• **WORK INSTRUCTION**
All that is wanted is a word-for-word copy of the data from its first line to the line containing "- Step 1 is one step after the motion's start", both included.
══ DATASET SECTION
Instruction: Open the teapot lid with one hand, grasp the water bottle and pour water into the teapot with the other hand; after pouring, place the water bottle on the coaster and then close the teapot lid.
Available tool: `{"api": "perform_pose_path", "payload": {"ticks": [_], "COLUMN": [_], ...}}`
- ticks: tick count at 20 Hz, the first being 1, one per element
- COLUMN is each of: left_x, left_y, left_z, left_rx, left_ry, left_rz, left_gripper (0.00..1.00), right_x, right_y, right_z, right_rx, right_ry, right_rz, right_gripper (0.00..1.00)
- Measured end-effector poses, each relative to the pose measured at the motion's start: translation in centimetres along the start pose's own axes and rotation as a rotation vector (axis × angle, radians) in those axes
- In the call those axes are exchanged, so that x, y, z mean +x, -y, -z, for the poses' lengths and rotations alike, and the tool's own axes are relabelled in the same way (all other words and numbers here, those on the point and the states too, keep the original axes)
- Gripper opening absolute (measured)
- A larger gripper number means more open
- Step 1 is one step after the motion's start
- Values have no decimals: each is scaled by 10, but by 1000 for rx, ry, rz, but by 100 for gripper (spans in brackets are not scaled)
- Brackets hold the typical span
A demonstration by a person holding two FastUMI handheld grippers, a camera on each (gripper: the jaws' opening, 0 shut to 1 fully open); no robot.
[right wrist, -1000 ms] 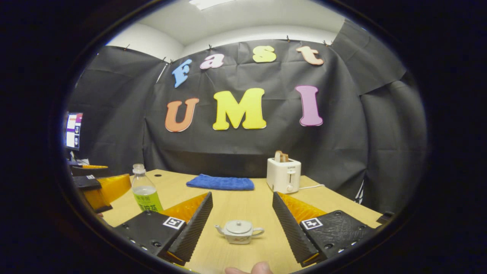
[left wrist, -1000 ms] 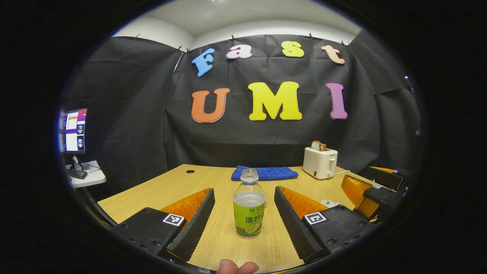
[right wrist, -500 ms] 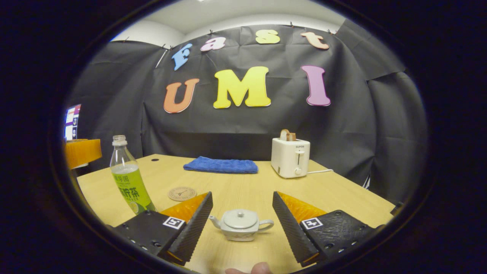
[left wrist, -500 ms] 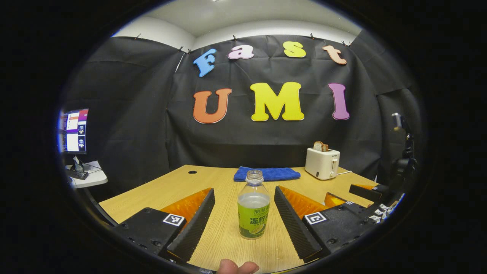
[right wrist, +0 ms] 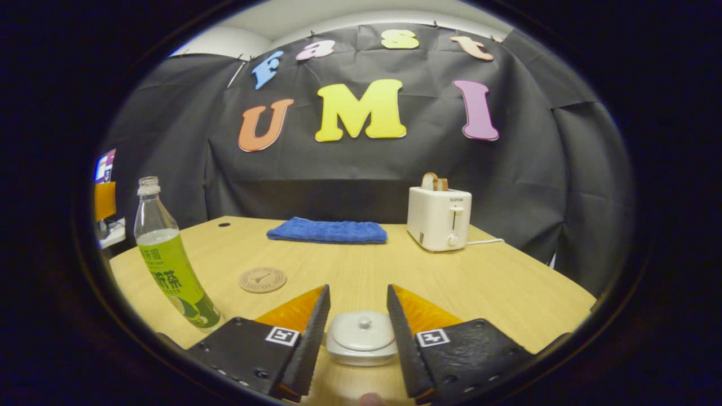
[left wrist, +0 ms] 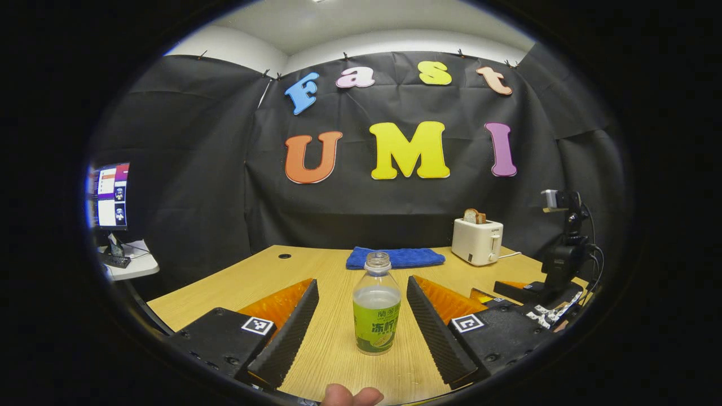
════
• **SOLUTION FOR THIS TASK**
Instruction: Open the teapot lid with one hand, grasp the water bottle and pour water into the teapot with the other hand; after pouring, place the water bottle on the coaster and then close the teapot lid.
Available tool: `{"api": "perform_pose_path", "payload": {"ticks": [_], "COLUMN": [_], ...}}`
- ticks: tick count at 20 Hz, the first being 1, one per element
- COLUMN is each of: left_x, left_y, left_z, left_rx, left_ry, left_rz, left_gripper (0.00..1.00), right_x, right_y, right_z, right_rx, right_ry, right_rz, right_gripper (0.00..1.00)
- Measured end-effector poses, each relative to the pose measured at the motion's start: translation in centimetres along the start pose's own axes and rotation as a rotation vector (axis × angle, radians) in those axes
- In the call those axes are exchanged, so that x, y, z mean +x, -y, -z, for the poses' lengths and rotations alike, and the tool's own axes are relabelled in the same way (all other words and numbers here, those on the point and the states too, keep the original axes)
- Gripper opening absolute (measured)
- A larger gripper number means more open
- Step 1 is one step after the motion's start

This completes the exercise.